I made a few friends in my major classes, and I also tried to glom on to study groups. Hang around after classes to speak with the professors, and chat with some other people waiting to talk to them.

It is normal, IMHO, for her to cry, heck the gas leak and evacuation would have gotten me crying

Does she like the class work? Does she think it is too much? Does she know people in her major?

The Catholic student group and the Baptist student group have been advertising games (frisbee, cornhole) and free food at my child’s U. Are there organizations on campus like that who are hosting events where new students can get to know other students?

There must be events going on, but she is isolating herself and insisting there’s nothing, or she’s not interested. (I also think she doesn’t want to show up somewhere by herself.) The one good thing is she’s doing her schoolwork, even though her roommate already seems to be skipping classes and partying hard. I know her roommate, but I know D would never want to be viewed as “oh, you have to hang out with her because she’s so sad and depressed”. And I know that’s how it would be taken. It would get back to her that I called, and it would make things worse.

She is overwhelmed by the work. She didn’t expect it to be this much, this fast, before she’s even figured out where things are or how things work. She is a bit shy and can be self-conscious, which can come out as awkwardness. She says she has reached out to people in her class but “they don’t like her”. Whether that’s true or not, it’s how she sees it.
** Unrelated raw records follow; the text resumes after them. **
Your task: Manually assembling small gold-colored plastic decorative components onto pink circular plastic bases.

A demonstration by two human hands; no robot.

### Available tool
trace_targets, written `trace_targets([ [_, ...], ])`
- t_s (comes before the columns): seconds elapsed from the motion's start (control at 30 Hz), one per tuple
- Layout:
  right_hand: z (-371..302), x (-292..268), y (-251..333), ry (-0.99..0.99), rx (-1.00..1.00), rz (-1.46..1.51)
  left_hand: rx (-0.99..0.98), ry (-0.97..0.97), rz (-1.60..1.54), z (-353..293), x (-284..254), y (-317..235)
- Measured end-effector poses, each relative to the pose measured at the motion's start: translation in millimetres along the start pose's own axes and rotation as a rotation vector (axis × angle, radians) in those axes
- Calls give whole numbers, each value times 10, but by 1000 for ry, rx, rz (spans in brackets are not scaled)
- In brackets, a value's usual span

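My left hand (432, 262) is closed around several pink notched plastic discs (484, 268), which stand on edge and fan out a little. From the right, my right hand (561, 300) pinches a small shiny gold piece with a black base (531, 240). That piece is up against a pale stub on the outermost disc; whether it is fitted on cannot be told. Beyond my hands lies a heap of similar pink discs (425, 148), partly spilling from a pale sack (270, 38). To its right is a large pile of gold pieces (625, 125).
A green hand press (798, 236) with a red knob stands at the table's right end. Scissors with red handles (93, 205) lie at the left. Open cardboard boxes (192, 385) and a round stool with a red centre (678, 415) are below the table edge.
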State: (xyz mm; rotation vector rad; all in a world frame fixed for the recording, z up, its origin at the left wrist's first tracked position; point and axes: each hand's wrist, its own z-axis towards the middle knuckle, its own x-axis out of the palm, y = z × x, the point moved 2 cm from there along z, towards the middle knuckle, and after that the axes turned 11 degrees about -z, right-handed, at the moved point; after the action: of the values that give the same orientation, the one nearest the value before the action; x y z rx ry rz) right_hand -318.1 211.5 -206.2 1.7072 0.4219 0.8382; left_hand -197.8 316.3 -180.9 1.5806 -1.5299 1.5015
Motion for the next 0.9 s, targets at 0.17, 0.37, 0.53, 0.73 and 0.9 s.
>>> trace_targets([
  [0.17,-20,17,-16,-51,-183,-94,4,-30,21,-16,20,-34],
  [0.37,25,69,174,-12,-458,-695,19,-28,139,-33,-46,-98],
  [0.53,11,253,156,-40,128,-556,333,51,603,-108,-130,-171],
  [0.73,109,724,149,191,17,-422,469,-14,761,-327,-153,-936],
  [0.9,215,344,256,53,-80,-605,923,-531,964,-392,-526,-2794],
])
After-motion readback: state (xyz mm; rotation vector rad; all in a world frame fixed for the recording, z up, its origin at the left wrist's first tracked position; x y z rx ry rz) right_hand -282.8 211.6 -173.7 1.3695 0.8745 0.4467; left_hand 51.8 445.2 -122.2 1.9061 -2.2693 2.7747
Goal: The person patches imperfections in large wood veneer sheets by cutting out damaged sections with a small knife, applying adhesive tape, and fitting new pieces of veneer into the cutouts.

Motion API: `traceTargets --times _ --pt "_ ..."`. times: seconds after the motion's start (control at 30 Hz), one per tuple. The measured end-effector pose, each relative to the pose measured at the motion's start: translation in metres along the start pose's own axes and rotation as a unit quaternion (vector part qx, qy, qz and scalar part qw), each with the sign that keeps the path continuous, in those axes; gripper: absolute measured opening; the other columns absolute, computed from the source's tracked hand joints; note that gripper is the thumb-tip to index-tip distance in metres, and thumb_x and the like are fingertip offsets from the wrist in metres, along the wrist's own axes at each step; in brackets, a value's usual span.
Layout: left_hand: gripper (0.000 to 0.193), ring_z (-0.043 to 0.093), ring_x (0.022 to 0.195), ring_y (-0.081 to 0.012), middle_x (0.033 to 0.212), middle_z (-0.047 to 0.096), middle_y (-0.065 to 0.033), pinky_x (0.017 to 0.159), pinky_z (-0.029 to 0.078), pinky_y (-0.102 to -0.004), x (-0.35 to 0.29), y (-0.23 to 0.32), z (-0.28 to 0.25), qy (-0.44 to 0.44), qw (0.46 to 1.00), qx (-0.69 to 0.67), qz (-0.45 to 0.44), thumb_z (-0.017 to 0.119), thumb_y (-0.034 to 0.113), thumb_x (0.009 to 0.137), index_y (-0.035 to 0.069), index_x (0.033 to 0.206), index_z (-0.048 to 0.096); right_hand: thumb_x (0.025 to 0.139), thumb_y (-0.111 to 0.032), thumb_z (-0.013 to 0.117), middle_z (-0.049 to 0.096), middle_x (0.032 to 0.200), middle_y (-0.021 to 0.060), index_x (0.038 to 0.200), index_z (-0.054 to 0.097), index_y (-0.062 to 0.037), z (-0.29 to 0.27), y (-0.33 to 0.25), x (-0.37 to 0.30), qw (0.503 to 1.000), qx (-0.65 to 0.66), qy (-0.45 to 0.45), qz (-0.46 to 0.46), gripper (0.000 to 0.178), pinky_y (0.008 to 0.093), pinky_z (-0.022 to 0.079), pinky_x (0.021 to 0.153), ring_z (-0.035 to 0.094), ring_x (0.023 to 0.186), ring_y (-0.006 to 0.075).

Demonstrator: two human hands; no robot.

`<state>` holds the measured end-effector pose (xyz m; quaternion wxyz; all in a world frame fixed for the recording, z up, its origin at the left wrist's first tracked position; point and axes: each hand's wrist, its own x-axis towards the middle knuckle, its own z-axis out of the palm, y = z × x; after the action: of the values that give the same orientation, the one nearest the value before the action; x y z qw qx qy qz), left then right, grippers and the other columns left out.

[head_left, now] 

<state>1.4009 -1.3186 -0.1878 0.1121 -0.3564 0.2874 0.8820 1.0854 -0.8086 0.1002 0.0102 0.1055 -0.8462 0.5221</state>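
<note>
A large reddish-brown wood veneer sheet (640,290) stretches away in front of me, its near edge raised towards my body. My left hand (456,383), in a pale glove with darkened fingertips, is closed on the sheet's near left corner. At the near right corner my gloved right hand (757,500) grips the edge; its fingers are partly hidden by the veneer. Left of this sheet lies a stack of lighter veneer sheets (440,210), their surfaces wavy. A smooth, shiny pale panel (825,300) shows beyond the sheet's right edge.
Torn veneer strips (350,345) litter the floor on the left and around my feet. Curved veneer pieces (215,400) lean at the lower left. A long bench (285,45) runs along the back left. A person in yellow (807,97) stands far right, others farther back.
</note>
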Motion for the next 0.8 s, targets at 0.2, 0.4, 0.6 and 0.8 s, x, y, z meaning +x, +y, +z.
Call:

I was really hoping for a decent dorm floor, because that’s how you meet people most naturally and easily.

@SansSerif… I am sorry your D is going through this. I do think it is great that she is getting her work done, but it would be better if she had someone to talk to about what she is feeling right now. At S’s school they have a room swap board online… they can look and see if someone wants to swap to be in their dorm and if they both want to move the school allows it. Is there something like that she could look into to get into a better dorm for her?

@“Sans Serif” , I am the mom of a boy who texted me similar things during Week 1 last year – I hate it here, everyone is horrible, I made the worst mistake of my life, etc. I was completely distraught on his behalf and my own. A few months later, the kid is rowing crew for the first time, getting accepted to a fraternity, gushing about how much he loves his classes and advisor, involved in campus politics. In short, it just took him a while to find his feet.

Also, a piece of advice from a mom who’s also a professor: If I assign a paper during week one, it’s a diagnostic tool to see where my students are so I can figure out how to best support them during the semester. It’s not the same as a graded assignment. I suspect that the English paper was just that. (I know this also because my DD had to write one over the summer and she cried a lot about it being too hard, and I supported her, but told her the same thing – This is just so your profs can see where you are and where you need to be and how to get you there.) Nonetheless, your DD might appreciate hearing this.

First of all, I did find out my son is alive and kicking…

Second, his dorm floor is very spread out, very quiet. Not even sure if every room is occupied. He knows enough to go eat, and knows enough that he doesn’t “need to make friends” the first week.

Third, I was a bit lost first semester freshman year, but I really REALLY liked my major and was totally into “WOW, THEY THINK I CAN DO THIS!!! WOW!”. I was totally into the idea that me, little old me, was picked to go to college at such a good rep school. So I had stars in my eyes and fellow students were some kind of distraction to me.

Cliques are TOTALLY different in college, unless you have an uber-small major (mine was only 30 students) as well as some pretty weird folks in it, you should be okay. I never completely clicked with all my major-mates, but we all did get along and felt “we’re in this together” and knew that we had a tough major that most people didn’t “get” was tough.

((HUGS)) I hope some little things start happening that improve things for her soon.